En cuanto Getulio hubo desaparecido Bernardo Aicardi quiso saber:
–¿De qué se trata?
–De «La Coruja». ¿Es que no la está viendo? La mismísima «Coruja» en carne y hueso; una mujer cuyo solo nombre asusta a los niños… ¡Y a muchos mayores!
–¿Y eso por qué?
–Porque es la única capaz de recolectar uno de los venenos más letales del mundo. Una solo gota acaba con cincuenta adultos y basta con que te roce para que no sobrevivas cinco minutos.
–¿Y de dónde lo extrae? ¿De la «mamba» o la «coral»…?
–¡Qué «mamba» ni qué «coral»! No se trata de ninguna serpiente sino de la bestia más mortífera que pulula por los pantanos: la rana dorada. Los laboratorios pagan su peso en oro porque se ha convertido en un producto básico a la hora de producir analgésicos.
–¿Y no resultaría más sencillo criar esas ranas en cautividad? –intervino Violeta con lo que parecía una pregunta de innegable sentido común.
–Se ha intentado, pero en cuanto se las saca de su ambiente dejan de ser peligrosas. Por lo visto, aunque les ruego que no me hagan demasiado caso, su ponzoña se debe a que se alimentan de hormigas y de unos grillos diminutos que son los que generan las toxinas. Un médico me aseguró que ese veneno es como nicotina altamente concentrada.
–¿Acaso los grillos fuman?
–Supongo que únicamente los que fueran amigos de Fidel Castro o del Che Guevara pero en esos endemoniados pantanales ocurren tantas cosas increíbles que uno acaba por creérselo todo. ¿Sabía que el ochenta por ciento de los medicamentos proceden de plantas o animales amazónicos?
–No, pero lo que no entiendo es por qué a las ranas no les afecta ese veneno.
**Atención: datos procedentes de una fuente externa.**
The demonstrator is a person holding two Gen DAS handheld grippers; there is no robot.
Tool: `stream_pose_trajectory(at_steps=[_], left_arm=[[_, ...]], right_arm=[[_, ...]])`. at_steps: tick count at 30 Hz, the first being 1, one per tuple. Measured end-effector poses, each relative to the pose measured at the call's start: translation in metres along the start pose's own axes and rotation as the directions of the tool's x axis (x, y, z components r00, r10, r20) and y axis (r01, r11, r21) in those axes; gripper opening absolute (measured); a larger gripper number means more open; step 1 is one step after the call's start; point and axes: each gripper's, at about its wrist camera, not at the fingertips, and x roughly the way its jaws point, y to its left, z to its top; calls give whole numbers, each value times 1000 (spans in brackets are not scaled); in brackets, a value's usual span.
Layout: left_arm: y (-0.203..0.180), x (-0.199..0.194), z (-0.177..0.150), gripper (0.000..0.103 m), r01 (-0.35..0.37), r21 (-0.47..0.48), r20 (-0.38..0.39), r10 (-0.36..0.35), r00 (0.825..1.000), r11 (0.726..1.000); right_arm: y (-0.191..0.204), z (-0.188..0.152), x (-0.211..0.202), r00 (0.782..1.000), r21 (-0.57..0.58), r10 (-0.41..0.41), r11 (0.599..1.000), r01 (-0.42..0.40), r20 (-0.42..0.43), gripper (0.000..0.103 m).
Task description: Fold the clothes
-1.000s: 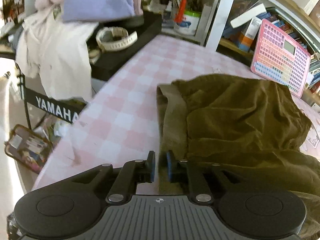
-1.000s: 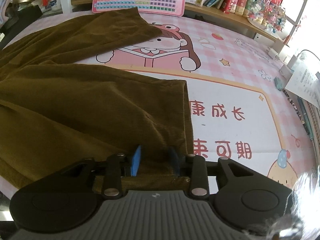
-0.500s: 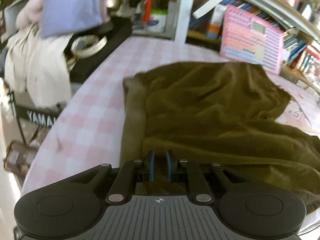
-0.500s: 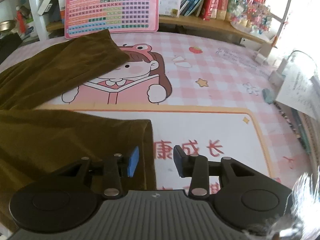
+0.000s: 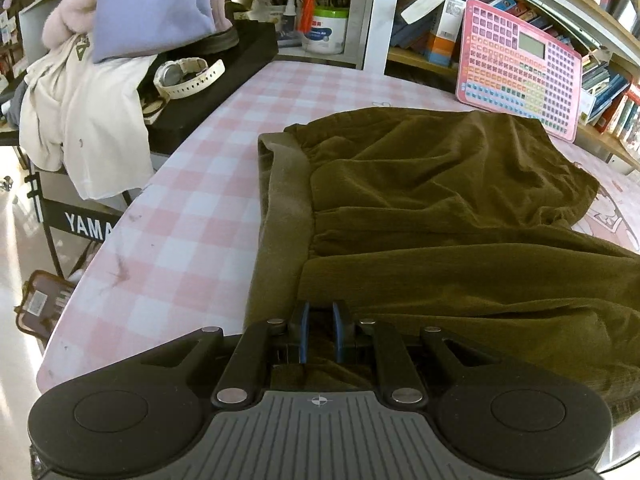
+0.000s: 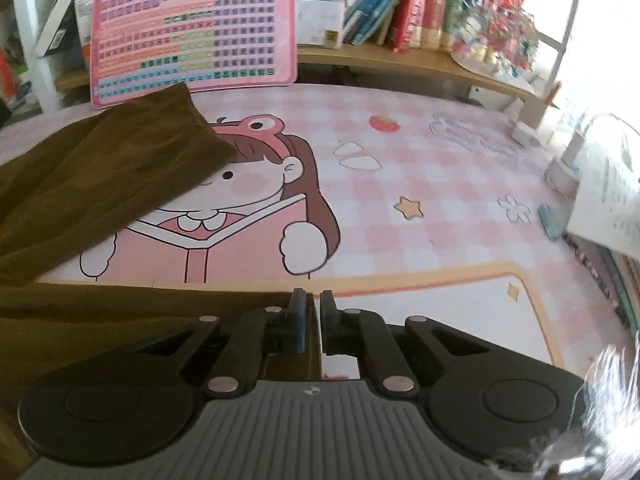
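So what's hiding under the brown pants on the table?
Under the brown pants lies the pink mat. The cartoon girl peeks out, but the pants cover part of her head and the left side of the picture. Whatever else lies beneath cannot be seen.

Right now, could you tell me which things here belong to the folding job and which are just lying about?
Job: trousers; left gripper, shut on their waist end; right gripper, shut on a leg hem.

Lying about: keyboard toy, watch, books, pale clothes.
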Motion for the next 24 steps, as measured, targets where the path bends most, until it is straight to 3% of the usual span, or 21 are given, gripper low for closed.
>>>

–Al parecer cuando son pequeñas no consiguen cazar demasiados grillos por lo que luego se van volviendo inmunes.
–En algún lugar he leído que algunos reyes de la Edad Media ingerían minúsculas porciones de arsénico con el fin de volverse inmunes.
–Pero calvos y estériles… –le hizo notar el sobrino de Monseñor Aicardi al que evidentemente todo aquello no le hacía la más mínima gracia.
–Calvos y estériles pero vivos.
–Pues no sé yo si vale la pena vivir calvo estéril y con el resto del cuerpo envenenado con arsénico… –hizo una larga pausa antes de añadir–. ¿Y cómo se las arregla esa mujer para recolectar el veneno sin que le afecte?
–Por lo que me contó una vez, atrapa las ranas con una especie de cazamariposas y las introduce en un recipiente de barro relleno de algodón que coloca al sol. Como la ponzoña se encuentra en su piel, en cuanto empiezan a sudar impregna el algodón. Por lo visto cada una produce tres sudoraciones antes de morir deshidratada.